Limitations in Current Breed of Palm Handhelds?
JabrTheHut asks: "Having been a Palm user for over two years now, I've upgraded to a Tungsten T3. While the features I'm used to using have not changed, I have become increasingly frustrated by what I see as a lack of progress. It doesn't seem to want to deal with text files (there is no import feature for the Palm Desktop notepad or memo pad, for example). Also there seems to be no way to copy arbitrary files to the Palm - all files must be "owned" by an application. With a 256MB SD card I expected to use it to copy files between work and home. Has anyone else noticed these or other shortcomings and have figured out ways around them?"
Third party applications are really the only solution to this problem, here's one I used a while back: http://www.tealpoint.com/softmovr.htm
It doesn't seem to want to deal with text files (there is no import feature for the Palm Desktop notepad or memo pad, for example).
I found the lack of a decent text editor so annoying that 18 months ago I started writing a text editor for PalmOS: SiEd. It opens text files straight from SD-Cards, as well as Palm DOC files in main memory. You can use it to convert between the two as well.
...with the Tungsten T5 and the Treo 650. Each of these handhelds has two types of memory built in - the usual RAM that we've had for years, and non-volatile memory where all of your user data, programs, etc are stored.
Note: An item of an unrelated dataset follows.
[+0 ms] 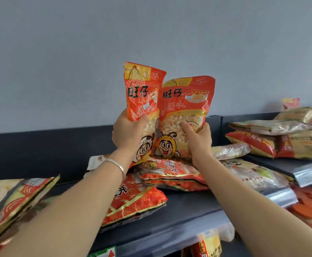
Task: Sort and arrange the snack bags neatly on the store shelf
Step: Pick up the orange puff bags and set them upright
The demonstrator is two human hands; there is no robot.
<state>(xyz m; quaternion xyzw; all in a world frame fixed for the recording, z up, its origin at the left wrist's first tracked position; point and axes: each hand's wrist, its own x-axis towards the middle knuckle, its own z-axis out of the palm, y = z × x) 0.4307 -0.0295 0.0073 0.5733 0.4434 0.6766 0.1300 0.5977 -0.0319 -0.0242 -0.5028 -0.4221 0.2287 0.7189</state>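
Shelf [179, 206]: carrying snack bags [170, 175] lying flat in heaps.
Right red bag [185, 110]: standing upright above the heap, touching the left red bag [142, 89].
Left hand [127, 135]: fingers wrapping the left red bag's lower half.
Right hand [199, 139]: gripping the right red bag low down.
Bangle [117, 166]: sitting on the left wrist.

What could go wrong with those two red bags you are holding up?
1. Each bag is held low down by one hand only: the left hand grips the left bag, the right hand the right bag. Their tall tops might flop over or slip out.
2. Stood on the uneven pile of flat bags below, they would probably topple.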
This memory is formatted with a standard FAT filesystem, and can be mounted on the desktop with no special tricks. Essentially, this NVRAM acts as a "hard disk" for the Palm, and should be every bit as flexible as one.
From the T5 spec sheet:
256MB (215MB actual storage capacity: 160MB internal flash drive, 55MB program memory for applications and data.)
And from the Treo 650 spec sheet:
23MB user-available stored non-volatile memory [doesn't list program memory - I believe it's 32MB]
See the following for more details:
How does the Treo 650 memory system work (NVFS)?
I don't know what kind of crack I was on, but I suspect it was decaf.
but get a PDA with Windows Mobile 2003 Second Edition. My Dell x50v has it and I still can't belive the stuff I can do with it. It mounts as drives in WinXP, I stream TV/DVDs to it, I mount my home network and can play any file I own. Well, expet for my HDTV stuff - then again what's the point of a 1280x720 video on a 640x480 display? I guess the Linux ones can do some of this too...
Second, because Palm apps used to do that - when you entered an app it put right where you were when you last left it. Strictly speaking they never launched or terminated, they were just active or not.
PalmOS lost it's focus a long time ago, it's very depressing.
Clear, Dark Skies
Things I am missing from the current generation of Palms, but I find as built-in features on my [tr]usted HP-100LX are:
- A rechargable battery that runs for about three weeks.
- The ability to plug in standard AA bateries when the rechargable battery runs out.
- A plain vanilla 12V charger port and a backup batery when the two options fail. (In 12 years I have only lost data once, when the machine fell from my bike in a shallow water ditch).
- Real (though not preemtive) context switching. When I enter one application, the other one is suspended in the state it was, and will be resumed at exactly the same state when I return to it.
- An industry standard file system (FAT), and support for cheap standard PCMCIA memory cards.
- A complete spreadsheet (not just a viewer) that includes macros, and graphs.
- A customizable database supporting complex queries and a visual form builder.
- Customizable calendar, phone book, and note-taking applications, based on the above database.
- A scientific and financial calculator with an equation solver, and graphing capability.
- Locale support for Greece (fonts, keyboard, sorting) out of the box.
- A sturdy design that can withstand 12 years of (ab)use.
The flexibility and stability of the machine's software is legendary. Over the years it has adapted to a change in the daylight savings time rule, Y2K, the introduction of the Euro symbol, and a number of phone renumbering exercises (it contains a world city database with a dialing prefixes and a map). The software is fixed in ROM; all needed changes were made via configuration files.